You might say it's the Taliban-sponsored al-Qaeda training camps in Afghanistan, but there are al-Qaeda training camps all over the world now, even in America. Are we going after all of them next? You might also say that the Taliban are mean and nasty and they could take over the country again, destabilize and even take over Pakistan, and get control of their nuclear weapons. Perhaps, but that's the Pakistani people's and military's problem, not ours.
The real reason that Afghanistan is the main focus now is twofold: one, Iraq has been relatively stabilized, so it in effect has been turned into the "forgotten war"; but the real reason: because candidate Barack Obama said so. He said it was the "real war," the war that had to be fought. Iraq was George Bush's mistake, but Afghanistan is a vital, necessary battlefield. It was nothing more than a campaign position, but it resonated throughout the country and helped to get him elected.
I reject that idea. Al-Qaeda hasn't been destroyed, but it has been broken up, thanks to stepped-up intelligence and policing all around the world.

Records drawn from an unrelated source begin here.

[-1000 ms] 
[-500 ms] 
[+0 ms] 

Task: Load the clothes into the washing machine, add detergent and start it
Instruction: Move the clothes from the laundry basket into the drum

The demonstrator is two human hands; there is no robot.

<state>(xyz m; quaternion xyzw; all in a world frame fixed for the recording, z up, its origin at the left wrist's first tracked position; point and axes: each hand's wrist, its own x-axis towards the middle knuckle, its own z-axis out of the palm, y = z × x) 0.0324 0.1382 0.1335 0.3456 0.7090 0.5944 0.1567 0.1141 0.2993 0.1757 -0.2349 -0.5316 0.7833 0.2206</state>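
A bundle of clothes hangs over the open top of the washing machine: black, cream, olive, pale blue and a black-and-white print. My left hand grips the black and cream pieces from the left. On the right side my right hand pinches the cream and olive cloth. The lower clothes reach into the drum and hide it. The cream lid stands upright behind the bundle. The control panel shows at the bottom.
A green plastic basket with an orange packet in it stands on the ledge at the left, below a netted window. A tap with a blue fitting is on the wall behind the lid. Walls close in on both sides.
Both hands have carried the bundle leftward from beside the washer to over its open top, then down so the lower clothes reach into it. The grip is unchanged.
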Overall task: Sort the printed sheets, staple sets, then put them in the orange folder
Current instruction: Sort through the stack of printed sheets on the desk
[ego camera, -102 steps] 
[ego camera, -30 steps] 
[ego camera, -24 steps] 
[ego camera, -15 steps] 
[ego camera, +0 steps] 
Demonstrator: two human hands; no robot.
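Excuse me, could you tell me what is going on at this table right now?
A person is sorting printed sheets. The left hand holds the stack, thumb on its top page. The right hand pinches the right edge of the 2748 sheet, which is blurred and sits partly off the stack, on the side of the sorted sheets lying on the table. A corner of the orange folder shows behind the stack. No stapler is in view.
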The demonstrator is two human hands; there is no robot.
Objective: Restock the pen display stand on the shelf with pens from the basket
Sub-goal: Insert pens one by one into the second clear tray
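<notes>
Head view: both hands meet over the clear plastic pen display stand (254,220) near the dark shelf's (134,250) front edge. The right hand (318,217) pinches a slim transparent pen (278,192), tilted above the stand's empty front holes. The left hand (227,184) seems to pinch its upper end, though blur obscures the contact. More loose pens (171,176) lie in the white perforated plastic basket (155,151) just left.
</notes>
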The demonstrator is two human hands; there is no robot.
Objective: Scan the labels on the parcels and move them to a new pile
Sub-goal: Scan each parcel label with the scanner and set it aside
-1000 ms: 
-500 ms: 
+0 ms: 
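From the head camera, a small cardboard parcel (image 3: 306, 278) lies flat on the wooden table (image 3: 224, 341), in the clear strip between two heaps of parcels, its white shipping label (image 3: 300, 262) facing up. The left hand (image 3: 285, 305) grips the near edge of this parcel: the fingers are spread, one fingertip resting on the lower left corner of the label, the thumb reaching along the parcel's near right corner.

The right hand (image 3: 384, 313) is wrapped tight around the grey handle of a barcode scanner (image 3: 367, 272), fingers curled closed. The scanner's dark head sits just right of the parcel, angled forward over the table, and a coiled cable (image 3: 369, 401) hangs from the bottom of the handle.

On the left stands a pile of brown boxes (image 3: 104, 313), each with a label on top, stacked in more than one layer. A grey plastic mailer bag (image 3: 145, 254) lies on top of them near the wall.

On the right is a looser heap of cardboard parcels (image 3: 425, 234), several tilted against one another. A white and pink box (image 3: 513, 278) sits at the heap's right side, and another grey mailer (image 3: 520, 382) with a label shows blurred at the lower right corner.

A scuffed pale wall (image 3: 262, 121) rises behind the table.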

Usama bin Laden isn't in custody, but I don't think he's in control. So why are we in Afghanistan? And why should we send thirty thousand more troops there?
I'm not saying we should abandon Hamid Karzai, but we need to figure out what sort of government the Afghan people want, not what kind of government WE want. Hamid Karzai was OUR guy. Afghanistan is a tribal country. The tribes choose their leader, not the United States of America. In any case, protecting Karzai until we figure out what the people want doesn't take thirty thousand more troops.
We don't like the Taliban, but the Taliban ruled there for ten years. Why? Did the Afghan people like them? The Afghanis are supposed to be tough, independent fighters who have turned away outside invaders for centuries. If they didn't like the Taliban, why wouldn't the people turn on THEM? Adolf Hitler was a brutal leader with an elaborate internal security force, but he didn't rule because of fear--he ruled because the German people LIKED how he had transformed their country from a defeated and humiliated wreck after the First World War into a military and industrial powerhouse.
So don't be surprised any more by my objection to increasing troop levels in Afghanistan. This has more to do with President Obama fulfilling a campaign promise than it does national security. The U.S. military should not be in the nation-building business.
Here's my bottom line: Bring our troops home NOW, starting with all National Guard units; leave a small security and training force in place to support the Karzai regime until we discover if he can build a strong enough government and military to protect the country; and do all we can to support Pakistan against extremists.